To make your reservation click this image, or use the email form on the Contact page.

I know myself. In fact, I’ve conducted decades of research on myself and I know that if I don’t just set a date and work toward a thing I’ll never do it. Or maybe I’ll do it, but it’ll take a lot longer. Problem is, at my age there’s an overwhelming sense that there’s no time to fiddle-fart around. Oh, I’m not talking about how many years I have until I shuffle off my mortal coil. It’s not that esoteric. It’s about how many more years I’ll still have command of my voice. Because I didn’t really use it much from 1985 to 2015, my voice sounds almost exactly as it did when I was in my early thirties. A little fuller and lower, but basically the same. I can’t help but wonder, though, how many more years I can milk that so I’ve finally set a date for my “come back” house concert. Man, I hate using the “come back” phrase, but what can you do? The truth is, I miss performing. I miss singing for people and if this is the last concert I’ll ever perform in this life, I’m OK with that.

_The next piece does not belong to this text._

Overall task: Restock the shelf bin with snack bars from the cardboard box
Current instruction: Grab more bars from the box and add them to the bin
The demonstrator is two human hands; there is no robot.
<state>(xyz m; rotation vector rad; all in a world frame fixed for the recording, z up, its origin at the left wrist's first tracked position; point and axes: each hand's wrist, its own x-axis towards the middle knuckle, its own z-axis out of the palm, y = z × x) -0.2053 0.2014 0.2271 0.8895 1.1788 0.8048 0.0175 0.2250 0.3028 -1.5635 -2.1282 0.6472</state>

I wanted to wait until this concert could serve as a CD release party, but work on my album is going slowly due to ongoing health/energy, recording equipment, and guest musician issues. I’ve in fact half-decided to blow it all off and just make a stripped down CD, just me and my instruments. If I do this, it won’t be the album I envisioned, but at least it’ll be out there. The jury is still out.

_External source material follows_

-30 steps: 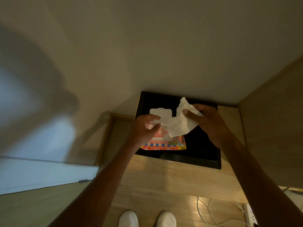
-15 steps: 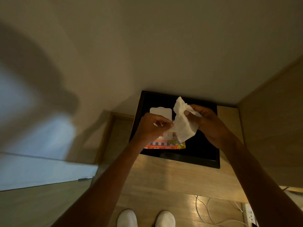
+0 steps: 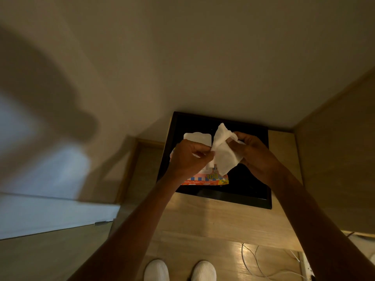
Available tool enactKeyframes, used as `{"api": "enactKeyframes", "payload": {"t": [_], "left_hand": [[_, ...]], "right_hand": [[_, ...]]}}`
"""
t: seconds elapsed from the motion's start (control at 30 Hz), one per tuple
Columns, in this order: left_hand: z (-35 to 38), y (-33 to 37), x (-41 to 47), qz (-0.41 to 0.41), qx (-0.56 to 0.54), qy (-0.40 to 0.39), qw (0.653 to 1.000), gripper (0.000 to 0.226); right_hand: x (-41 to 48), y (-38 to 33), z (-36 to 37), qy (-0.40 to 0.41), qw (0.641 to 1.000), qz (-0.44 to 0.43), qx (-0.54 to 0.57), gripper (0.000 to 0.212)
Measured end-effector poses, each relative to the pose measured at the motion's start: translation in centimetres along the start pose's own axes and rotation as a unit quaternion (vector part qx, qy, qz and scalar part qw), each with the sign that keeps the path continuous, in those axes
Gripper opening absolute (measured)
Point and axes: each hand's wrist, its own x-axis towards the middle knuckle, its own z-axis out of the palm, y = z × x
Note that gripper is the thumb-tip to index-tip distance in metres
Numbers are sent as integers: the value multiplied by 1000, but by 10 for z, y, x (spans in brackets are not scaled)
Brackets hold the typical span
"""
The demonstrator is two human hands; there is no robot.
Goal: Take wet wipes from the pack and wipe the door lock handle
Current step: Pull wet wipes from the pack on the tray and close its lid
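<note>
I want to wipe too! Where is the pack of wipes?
In the head view, the wipes pack lies mid-frame on the black panel, below the left hand.

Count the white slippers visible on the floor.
2. Both white fabric slippers sit at the bottom edge of the view on the wooden floor: left slipper and right slipper, side by side, each cut off by the frame.

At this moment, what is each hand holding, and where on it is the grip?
Both hold one wet wipe: the right hand pinches its upper right part, the left hand its left edge.
</note>
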Motion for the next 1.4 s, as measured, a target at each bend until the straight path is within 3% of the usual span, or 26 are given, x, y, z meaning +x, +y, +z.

So here are the facts concerning my concert, in case you’re in the area and would like to attend.

  • This will be an exclusive concert. There is seating space for just around 25 guests  and standing room for about 10 more. I ask that younger people, who can do so, elect to sit on the floor directly in front of the staging area. There will be two 45-minute sets with a 15-minute intermission so if you don’t want to stand the entire time, you’ll need to reserve early. I suggest reserving early anyway, because I’m already hearing from people. If you don’t reserve a space and show up anyway, you’ll probably have to sit out on the front porch or back step. Just a little side note: if you do make a reservation, but do not show up by showtime (8:30), your seat will be forfeited to an SRO guest.
  • The good news is, this is a FREE concert—my birthday gift to you—and because it’s a house concert/birthday party, I ask that, in lieu of gifts, you simply bring something for the bar or the fridge. Munchies will be supplied.
  • Because this is a listening experience, I humbly ask that you bring no children, please.
  • Location: Bookends Cottage, Stillwater, OK. You will be given the address when you make your reservation, if you need it.
  • Date & Time: Saturday September 23, 2017 at 7:30 pm.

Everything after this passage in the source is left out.